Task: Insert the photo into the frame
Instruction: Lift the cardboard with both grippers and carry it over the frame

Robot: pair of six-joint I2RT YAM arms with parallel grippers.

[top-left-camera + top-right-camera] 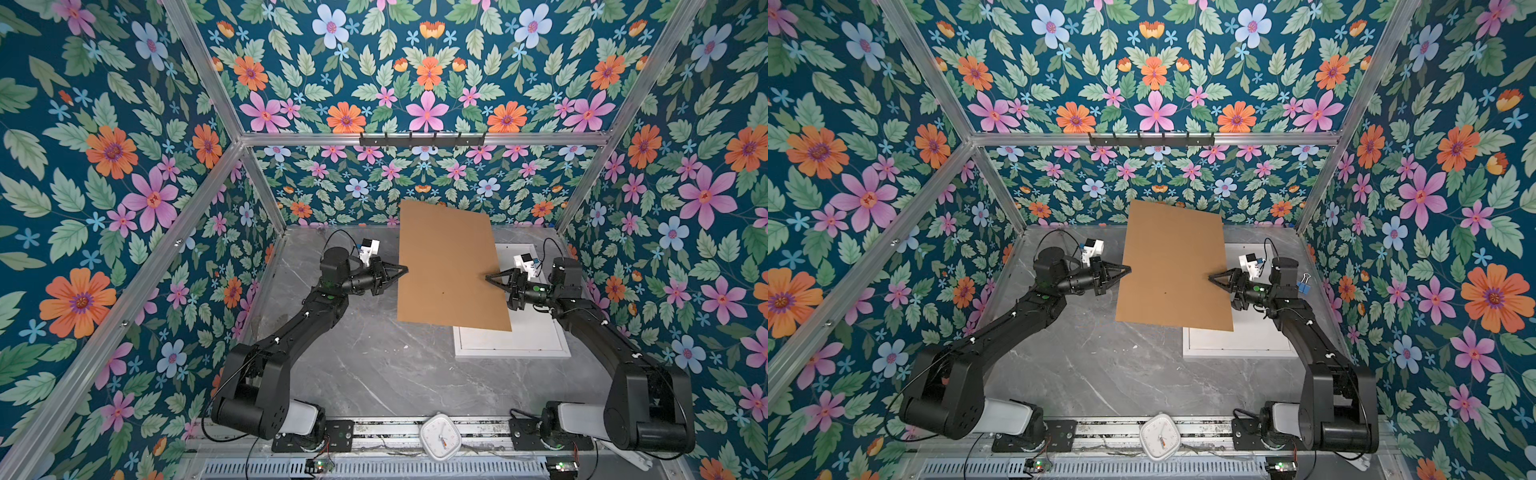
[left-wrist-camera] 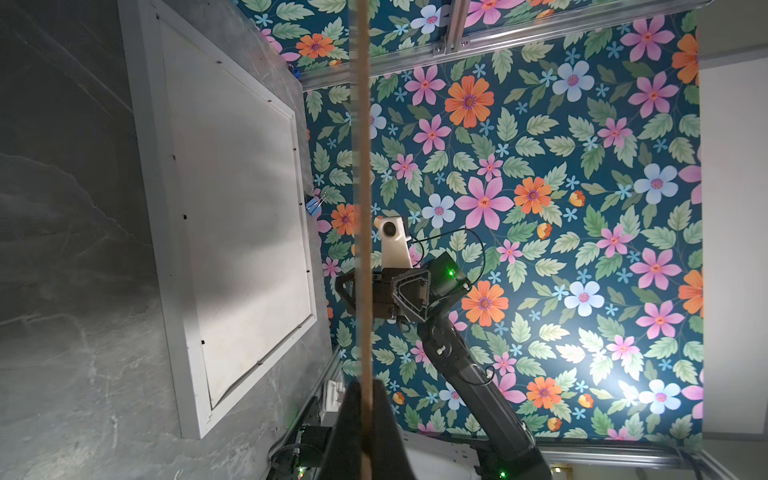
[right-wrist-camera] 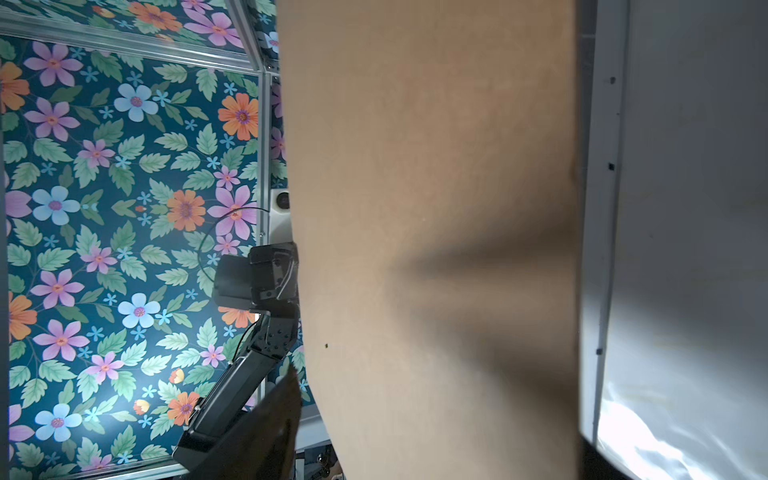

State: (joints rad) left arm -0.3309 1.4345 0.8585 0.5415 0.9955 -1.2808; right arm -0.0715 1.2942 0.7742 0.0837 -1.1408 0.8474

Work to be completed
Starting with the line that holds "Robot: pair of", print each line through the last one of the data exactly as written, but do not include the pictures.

Task result
Robot: pair of six-joint I2RT YAM arms with parallel grippers.

[top-left-camera + top-right-camera] 
[left-wrist-camera] 
[right-wrist-camera] 

State: (joints rad) left arm -0.3309 1.4345 0.8585 0.5415 0.9955 -1.2808; right arm -0.0715 1.2942 0.7742 0.0837 -1.1408 0.8474

This is the complete output for the exercise.